Work request
The following data is to be repeated exactly, its pictures excluded.

Extracted records
=== Section Start ===

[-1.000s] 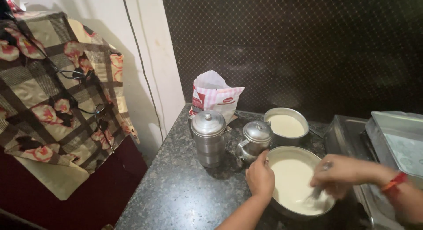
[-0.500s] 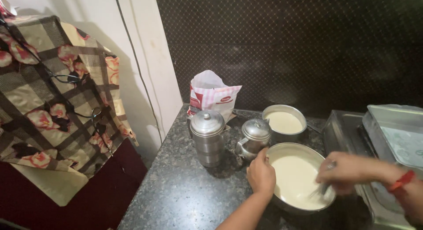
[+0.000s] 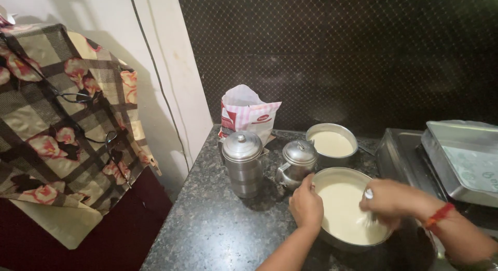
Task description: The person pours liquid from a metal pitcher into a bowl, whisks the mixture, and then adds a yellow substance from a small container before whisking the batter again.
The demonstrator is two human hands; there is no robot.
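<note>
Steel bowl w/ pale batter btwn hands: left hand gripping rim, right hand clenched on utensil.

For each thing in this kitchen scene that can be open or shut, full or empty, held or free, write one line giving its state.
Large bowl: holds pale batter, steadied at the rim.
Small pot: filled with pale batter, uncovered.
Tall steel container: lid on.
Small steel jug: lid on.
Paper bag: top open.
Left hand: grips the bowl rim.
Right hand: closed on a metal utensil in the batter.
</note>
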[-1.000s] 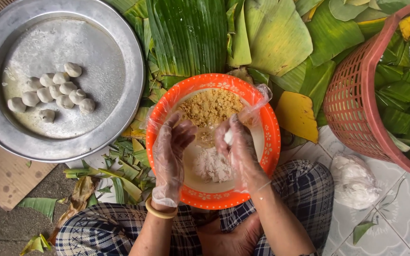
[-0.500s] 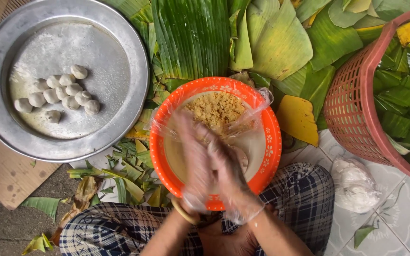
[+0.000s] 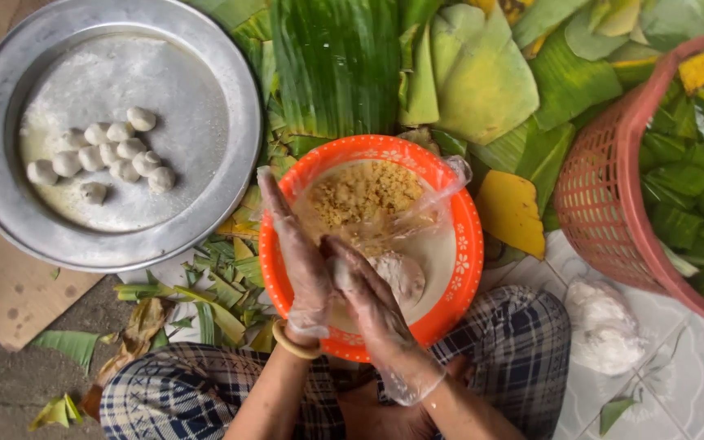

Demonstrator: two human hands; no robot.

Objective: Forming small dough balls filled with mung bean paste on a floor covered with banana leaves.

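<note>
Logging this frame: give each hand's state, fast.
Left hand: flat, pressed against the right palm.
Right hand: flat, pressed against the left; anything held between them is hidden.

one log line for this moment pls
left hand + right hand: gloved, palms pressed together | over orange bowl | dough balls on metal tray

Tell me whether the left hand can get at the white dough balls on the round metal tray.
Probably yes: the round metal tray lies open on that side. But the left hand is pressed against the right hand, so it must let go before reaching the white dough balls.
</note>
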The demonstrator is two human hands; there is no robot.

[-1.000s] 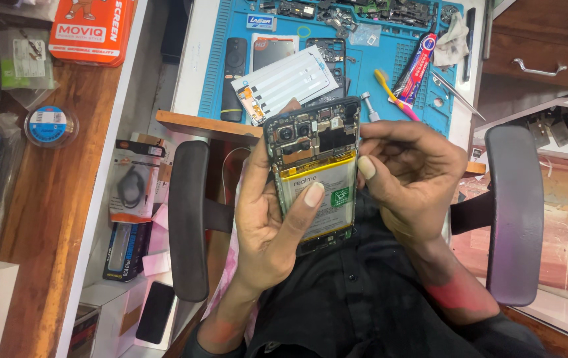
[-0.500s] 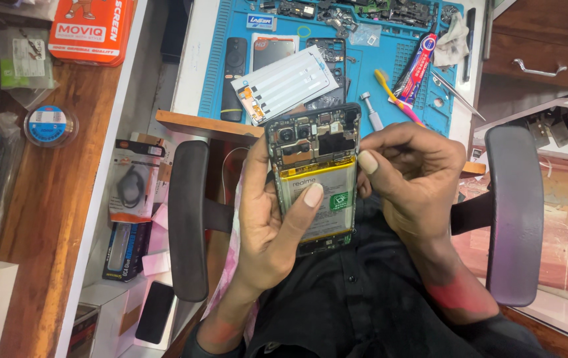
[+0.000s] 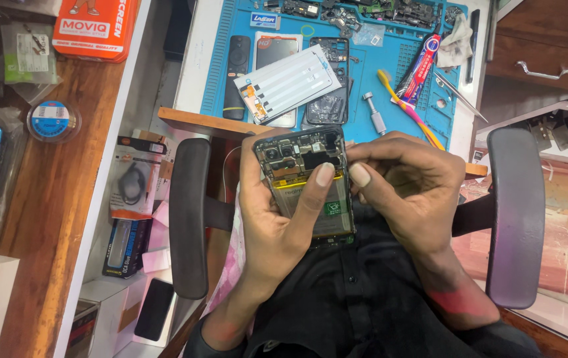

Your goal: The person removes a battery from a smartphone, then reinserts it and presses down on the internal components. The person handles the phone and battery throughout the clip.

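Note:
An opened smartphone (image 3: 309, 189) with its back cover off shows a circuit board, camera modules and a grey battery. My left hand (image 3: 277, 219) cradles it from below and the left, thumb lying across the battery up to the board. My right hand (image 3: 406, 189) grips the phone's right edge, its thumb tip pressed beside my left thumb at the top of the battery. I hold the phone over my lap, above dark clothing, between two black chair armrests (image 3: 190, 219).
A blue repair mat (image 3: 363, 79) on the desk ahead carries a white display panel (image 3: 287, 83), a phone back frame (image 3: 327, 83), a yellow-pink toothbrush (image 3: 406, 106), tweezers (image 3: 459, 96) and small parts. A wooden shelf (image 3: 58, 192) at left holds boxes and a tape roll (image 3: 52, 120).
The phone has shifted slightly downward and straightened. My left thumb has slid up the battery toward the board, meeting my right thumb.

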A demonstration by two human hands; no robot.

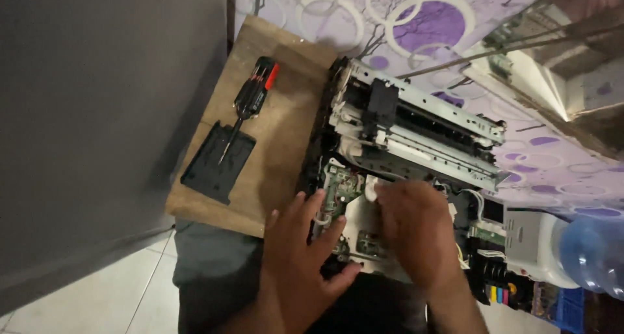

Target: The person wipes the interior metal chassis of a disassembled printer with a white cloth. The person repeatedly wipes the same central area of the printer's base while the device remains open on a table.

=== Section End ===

Answer space
[-1.000s] 
[-0.500s] 
[+0.000s] 
Task description: The person pours liquid from a metal pitcher into a bowl, whisks the mixture, and then adds a yellow substance from a small container before whisking the batter again.
The demonstrator is two human hands; there is no robot.
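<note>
Steel bowl w/ pale batter btwn hands: left hand gripping rim, right hand clenched on utensil.

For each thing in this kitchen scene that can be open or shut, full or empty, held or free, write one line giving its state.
Large bowl: holds pale batter, steadied at the rim.
Small pot: filled with pale batter, uncovered.
Tall steel container: lid on.
Small steel jug: lid on.
Paper bag: top open.
Left hand: grips the bowl rim.
Right hand: closed on a metal utensil in the batter.
</note>
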[-1.000s] 
[-0.500s] 
[+0.000s] 

Demonstrator: two human hands; no robot.

Objective: Forming small dough balls filled with mung bean paste on a floor covered with banana leaves.

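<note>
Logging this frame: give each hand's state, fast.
Left hand: flat, pressed against the right palm.
Right hand: flat, pressed against the left; anything held between them is hidden.

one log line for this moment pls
left hand + right hand: gloved, palms pressed together | over orange bowl | dough balls on metal tray

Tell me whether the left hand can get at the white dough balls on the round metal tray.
Probably yes: the round metal tray lies open on that side. But the left hand is pressed against the right hand, so it must let go before reaching the white dough balls.
</note>
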The demonstrator is two human hands; there is no robot.

[-1.000s] 
[-0.500s] 
[+0.000s] 

Your goal: The person removes a battery from a smartphone, then reinserts it and presses down on the internal components. The person handles the phone and battery throughout the clip.

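Note:
An opened smartphone (image 3: 309, 189) with its back cover off shows a circuit board, camera modules and a grey battery. My left hand (image 3: 277, 219) cradles it from below and the left, thumb lying across the battery up to the board. My right hand (image 3: 406, 189) grips the phone's right edge, its thumb tip pressed beside my left thumb at the top of the battery. I hold the phone over my lap, above dark clothing, between two black chair armrests (image 3: 190, 219).
A blue repair mat (image 3: 363, 79) on the desk ahead carries a white display panel (image 3: 287, 83), a phone back frame (image 3: 327, 83), a yellow-pink toothbrush (image 3: 406, 106), tweezers (image 3: 459, 96) and small parts. A wooden shelf (image 3: 58, 192) at left holds boxes and a tape roll (image 3: 52, 120).
The phone has shifted slightly downward and straightened. My left thumb has slid up the battery toward the board, meeting my right thumb.
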
A demonstration by two human hands; no robot.


Target: The person wipes the interior metal chassis of a disassembled printer with a white cloth. The person repeatedly wipes the same central area of the printer's base while the device remains open on a table.

Nothing further is needed to complete this exercise.